▶ TASK TO CARRY OUT
Starting at the first line of the records below, transcribe each line exactly, ending with the line that contains "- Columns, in".

### SOURCE DATA ###

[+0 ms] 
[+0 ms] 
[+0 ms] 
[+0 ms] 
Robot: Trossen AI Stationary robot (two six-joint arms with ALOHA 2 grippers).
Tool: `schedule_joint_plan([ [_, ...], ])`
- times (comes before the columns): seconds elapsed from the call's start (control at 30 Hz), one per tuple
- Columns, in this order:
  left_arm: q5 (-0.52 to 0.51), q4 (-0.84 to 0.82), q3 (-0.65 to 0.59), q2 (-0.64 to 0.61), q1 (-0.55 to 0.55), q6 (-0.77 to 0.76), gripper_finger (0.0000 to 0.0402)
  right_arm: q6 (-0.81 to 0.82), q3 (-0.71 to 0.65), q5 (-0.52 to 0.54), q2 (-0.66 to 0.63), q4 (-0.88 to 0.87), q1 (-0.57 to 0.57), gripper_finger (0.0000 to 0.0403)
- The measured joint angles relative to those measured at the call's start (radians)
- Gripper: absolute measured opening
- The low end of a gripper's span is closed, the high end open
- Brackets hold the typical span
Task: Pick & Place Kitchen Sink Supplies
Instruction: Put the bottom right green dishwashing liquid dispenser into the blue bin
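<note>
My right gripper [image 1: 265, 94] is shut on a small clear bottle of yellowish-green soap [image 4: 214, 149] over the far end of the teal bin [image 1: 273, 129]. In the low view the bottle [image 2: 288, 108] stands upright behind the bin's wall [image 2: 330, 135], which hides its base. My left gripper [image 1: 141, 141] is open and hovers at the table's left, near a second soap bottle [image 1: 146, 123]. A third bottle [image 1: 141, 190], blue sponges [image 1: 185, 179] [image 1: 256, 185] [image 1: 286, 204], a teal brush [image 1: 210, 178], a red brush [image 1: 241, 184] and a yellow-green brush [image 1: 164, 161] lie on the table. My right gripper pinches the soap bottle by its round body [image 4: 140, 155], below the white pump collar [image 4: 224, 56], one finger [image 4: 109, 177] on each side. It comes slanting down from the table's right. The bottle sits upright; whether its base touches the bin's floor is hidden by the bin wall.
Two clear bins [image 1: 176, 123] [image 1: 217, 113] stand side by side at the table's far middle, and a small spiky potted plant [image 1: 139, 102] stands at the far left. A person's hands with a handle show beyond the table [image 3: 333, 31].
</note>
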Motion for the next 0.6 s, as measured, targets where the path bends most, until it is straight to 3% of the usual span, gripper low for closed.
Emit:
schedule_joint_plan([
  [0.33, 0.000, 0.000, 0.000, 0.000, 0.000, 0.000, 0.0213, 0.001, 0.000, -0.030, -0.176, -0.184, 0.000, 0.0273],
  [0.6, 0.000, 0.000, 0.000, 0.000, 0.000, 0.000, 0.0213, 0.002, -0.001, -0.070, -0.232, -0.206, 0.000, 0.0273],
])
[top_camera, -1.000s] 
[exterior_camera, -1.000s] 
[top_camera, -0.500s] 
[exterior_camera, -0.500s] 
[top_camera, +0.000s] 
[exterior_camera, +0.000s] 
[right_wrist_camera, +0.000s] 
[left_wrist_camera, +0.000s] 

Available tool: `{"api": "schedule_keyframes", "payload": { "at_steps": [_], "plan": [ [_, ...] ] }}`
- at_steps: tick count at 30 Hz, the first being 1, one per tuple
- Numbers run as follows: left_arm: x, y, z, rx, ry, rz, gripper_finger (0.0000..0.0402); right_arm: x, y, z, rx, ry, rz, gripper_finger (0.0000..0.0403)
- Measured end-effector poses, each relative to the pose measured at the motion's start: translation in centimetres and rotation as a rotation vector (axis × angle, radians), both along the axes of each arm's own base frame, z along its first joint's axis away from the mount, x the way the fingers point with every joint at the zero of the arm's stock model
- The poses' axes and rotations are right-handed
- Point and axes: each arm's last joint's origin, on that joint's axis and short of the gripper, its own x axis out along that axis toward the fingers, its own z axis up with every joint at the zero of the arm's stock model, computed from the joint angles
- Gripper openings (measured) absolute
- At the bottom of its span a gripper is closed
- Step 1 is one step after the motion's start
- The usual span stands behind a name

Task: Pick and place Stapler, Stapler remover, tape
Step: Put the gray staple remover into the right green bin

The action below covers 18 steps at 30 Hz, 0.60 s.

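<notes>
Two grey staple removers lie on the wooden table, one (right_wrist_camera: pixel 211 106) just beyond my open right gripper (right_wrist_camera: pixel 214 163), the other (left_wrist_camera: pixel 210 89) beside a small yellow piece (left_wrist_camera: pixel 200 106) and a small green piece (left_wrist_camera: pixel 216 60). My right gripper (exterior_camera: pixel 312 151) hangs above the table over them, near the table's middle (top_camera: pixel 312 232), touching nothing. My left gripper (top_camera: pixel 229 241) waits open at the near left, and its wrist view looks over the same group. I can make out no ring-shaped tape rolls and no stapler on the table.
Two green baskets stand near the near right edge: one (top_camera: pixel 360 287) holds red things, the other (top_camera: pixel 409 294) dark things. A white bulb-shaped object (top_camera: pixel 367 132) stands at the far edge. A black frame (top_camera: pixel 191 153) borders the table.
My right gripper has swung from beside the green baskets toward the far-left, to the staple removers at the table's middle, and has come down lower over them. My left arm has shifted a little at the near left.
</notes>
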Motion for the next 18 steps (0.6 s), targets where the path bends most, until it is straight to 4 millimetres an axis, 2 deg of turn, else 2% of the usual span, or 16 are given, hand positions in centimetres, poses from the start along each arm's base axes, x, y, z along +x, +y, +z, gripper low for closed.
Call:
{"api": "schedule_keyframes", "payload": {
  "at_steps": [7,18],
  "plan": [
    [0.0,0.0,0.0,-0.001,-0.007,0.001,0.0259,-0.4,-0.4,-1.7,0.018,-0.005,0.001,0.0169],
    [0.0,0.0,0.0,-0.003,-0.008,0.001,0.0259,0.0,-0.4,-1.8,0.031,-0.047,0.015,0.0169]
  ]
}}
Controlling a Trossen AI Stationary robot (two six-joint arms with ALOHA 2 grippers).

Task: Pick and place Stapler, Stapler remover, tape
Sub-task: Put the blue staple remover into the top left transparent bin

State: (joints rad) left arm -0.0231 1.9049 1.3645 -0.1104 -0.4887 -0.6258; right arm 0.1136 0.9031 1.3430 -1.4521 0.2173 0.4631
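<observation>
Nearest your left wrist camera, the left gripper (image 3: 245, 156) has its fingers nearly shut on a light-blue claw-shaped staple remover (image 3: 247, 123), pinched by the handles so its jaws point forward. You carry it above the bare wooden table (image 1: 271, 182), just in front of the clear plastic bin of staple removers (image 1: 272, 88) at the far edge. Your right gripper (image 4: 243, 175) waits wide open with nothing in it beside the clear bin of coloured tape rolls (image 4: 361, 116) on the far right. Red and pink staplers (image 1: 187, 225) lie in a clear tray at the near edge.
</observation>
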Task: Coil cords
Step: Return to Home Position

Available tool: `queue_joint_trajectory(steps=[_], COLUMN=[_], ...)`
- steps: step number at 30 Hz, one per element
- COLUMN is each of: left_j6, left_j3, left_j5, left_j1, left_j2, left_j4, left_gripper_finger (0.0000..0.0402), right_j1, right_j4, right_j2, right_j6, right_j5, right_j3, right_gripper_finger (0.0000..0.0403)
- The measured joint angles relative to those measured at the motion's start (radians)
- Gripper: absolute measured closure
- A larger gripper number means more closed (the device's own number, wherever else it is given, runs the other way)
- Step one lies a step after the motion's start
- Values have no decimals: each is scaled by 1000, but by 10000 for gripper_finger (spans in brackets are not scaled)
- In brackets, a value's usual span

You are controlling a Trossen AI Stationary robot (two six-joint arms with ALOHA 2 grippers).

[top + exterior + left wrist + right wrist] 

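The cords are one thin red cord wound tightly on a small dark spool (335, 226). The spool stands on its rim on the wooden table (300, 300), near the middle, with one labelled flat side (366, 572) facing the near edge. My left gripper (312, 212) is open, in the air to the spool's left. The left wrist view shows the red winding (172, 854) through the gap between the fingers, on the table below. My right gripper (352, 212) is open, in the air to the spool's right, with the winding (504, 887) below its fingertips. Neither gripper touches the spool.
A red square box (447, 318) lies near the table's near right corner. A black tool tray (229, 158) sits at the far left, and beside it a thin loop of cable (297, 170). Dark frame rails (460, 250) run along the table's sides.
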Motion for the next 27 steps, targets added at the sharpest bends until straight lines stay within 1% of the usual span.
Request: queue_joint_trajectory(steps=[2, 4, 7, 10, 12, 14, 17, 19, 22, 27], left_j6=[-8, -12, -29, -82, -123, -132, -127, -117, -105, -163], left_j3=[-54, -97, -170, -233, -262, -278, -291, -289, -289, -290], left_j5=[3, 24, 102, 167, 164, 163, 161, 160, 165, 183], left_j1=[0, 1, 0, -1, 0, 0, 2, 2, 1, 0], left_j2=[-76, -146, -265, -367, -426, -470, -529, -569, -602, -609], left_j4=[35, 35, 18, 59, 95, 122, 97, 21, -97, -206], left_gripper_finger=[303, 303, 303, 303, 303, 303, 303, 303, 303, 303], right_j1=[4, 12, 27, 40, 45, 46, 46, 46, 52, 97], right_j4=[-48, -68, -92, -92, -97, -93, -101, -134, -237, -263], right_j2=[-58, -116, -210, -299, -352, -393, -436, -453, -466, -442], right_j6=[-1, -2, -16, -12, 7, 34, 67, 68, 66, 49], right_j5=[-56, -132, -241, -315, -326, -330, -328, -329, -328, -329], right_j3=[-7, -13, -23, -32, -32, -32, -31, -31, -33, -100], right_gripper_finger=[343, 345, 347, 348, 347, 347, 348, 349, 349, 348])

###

▶ RESULT OF THE EXERCISE
[+0 ms] 
[+0 ms] 
[+0 ms] 
[+0 ms] 
Robot: Trossen AI Stationary robot (two six-joint arms with ALOHA 2 grippers).
Tool: `schedule_joint_plan([ [_, ...], ])`
- times (comes before the columns): seconds elapsed from the call's start (control at 30 Hz), one per tuple
- Columns, in this order:

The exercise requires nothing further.